Brown is the recipient of fellowships from the Guggenheim Foundation, the Radcliffe Institute for Advanced Study at Harvard, the National Endowment for the Arts, the Bread Loaf Writer’s Conference, the Krakow Poetry Seminar in Poland, and USA Artists. He also is the winner of the Whiting Writer’s Award. His first book, “Please,” won the American Book Award, and his second, “The New Testament,” won the Anisfield-Wolf Book Award. He was recently named to the Georgia Writers Hall of Fame.
Brown’s poems have appeared in The Bennington Review, Buzzfeed, Fence, jubilat, The New Republic, The New York Times, The New Yorker, The Paris Review, TIME magazine, and several volumes of “The Best American Poetry.”
Sanjay Gupta
Gupta, a practicing neurosurgeon, is chief medical correspondent at CNN, where he covers important health stories in the U.S. and around the world and has won multiple Emmy Awards.
Gupta, associate professor of neurosurgery at Emory University School of Medicine and associate chief of neurosurgery at Grady Memorial Hospital, is a member of the National Academy of Medicine, the American Association of Neurological Surgeons, and the Congress of Neurological Surgeons. He is an honorary member of the American Academy of Neurological Surgery and a diplomate of the American Board of Neurosurgery.
Gupta has published on topics that include spinal surgery, craniofacial disorders, neurosurgical trauma, transplant immunology and battlefield injuries.
Gupta is the author of four best-selling books: “Chasing Life,” “Cheating Death,” “Monday Mornings,” and “Keep Sharp: Build a Better Brain at Any Age.” He is also a contributor to CBS News 60 Mimnutes and the HBO documentary unit.
Vanessa Siddle Walker
Walker is one of the nation’s foremost experts on segregation in American public schools, equity and the pursuit of justice for African American schoolchildren. She has explored the climate that permeated the schools, the network of professional collaborations, and the hidden systems of advocacy that sought equality and justice.
Her latest book, “The Lost Education of Horace Tate: Uncovering the Hidden Heroes Who Fought for Justice in Schools,” won the 2019 Lillian Smith Book Award and was cited as one of the Best Nonfiction Books of 2018 by Publisher’s Weekly.
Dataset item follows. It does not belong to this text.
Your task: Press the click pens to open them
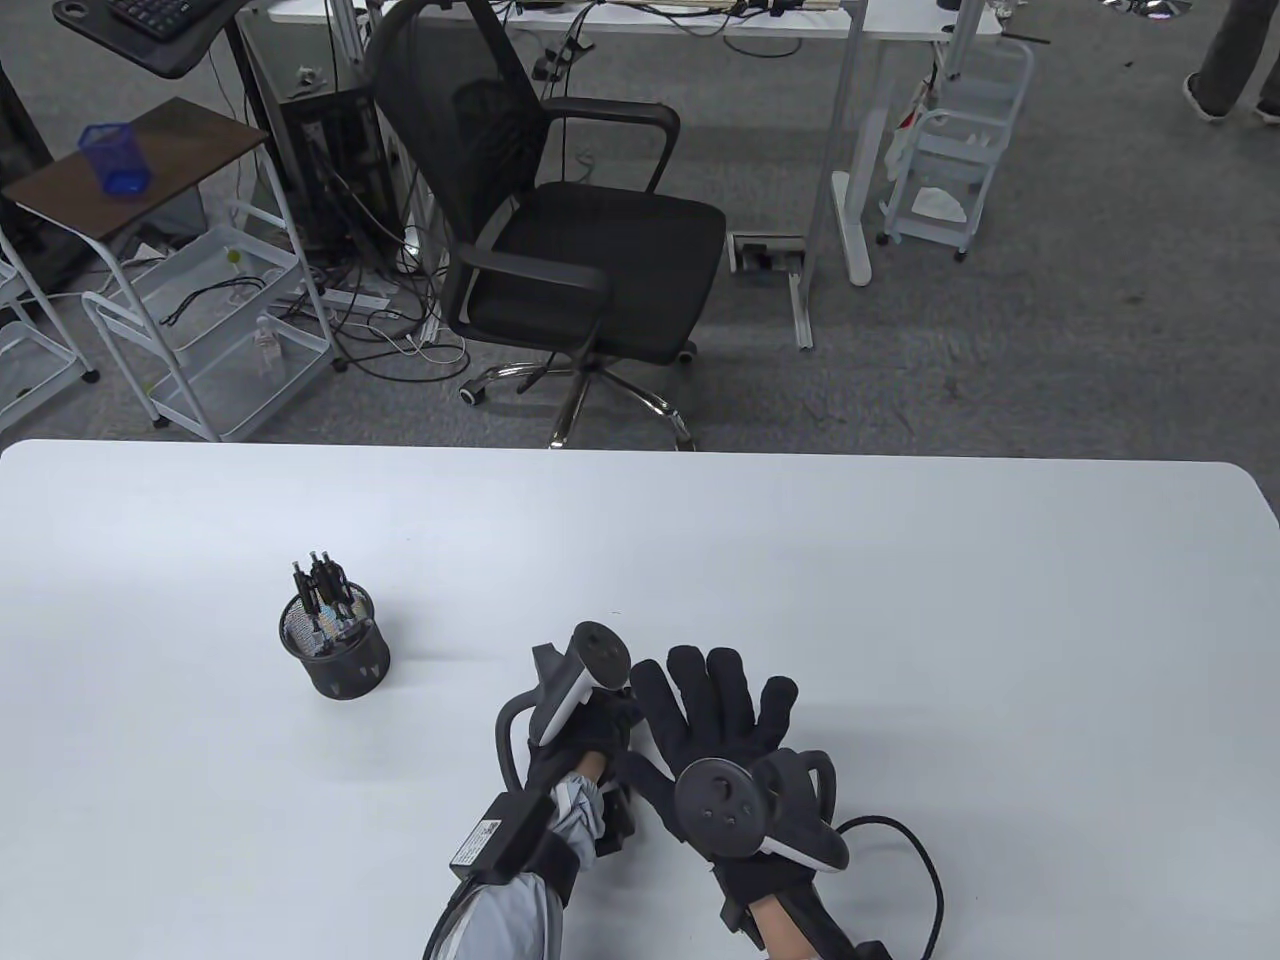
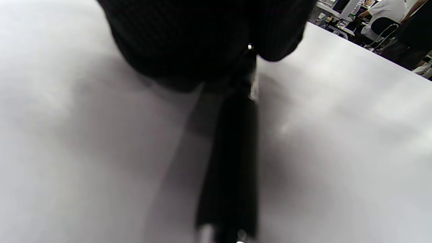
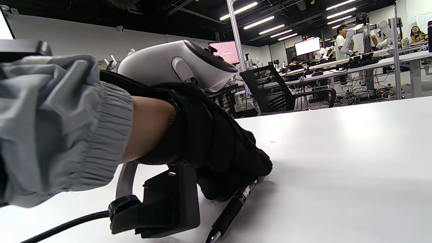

Her other books include “Their Highest Potential: An African American School Community in the Segregated South,” “Facing Racism in Education,” “Race-ing Moral Formation,” “Hello Professor: A Black Principal and Professional Leadership in a Segregated Community,” and “Living the Legacy: The Historical African American Professional Network as a Model for University and School Collaborations.”
For her body of work, Walker received the Grawmeyer Award for Education and four awards from the American Educational Research Association (AERA): The AERA Early Career Award, the Best New Female Scholar Award, Best New Book, and the Outstanding Book Award. Walker is a former National Academy of Education Fellow, a Fellow of AERA, and served as president of AERA for 2019-2020.
Walker’s work has appeared in the four-part PBS documentary “SCHOOL” and she is a frequent consultant on issues concerning Brown v. Board of Education and its implementation.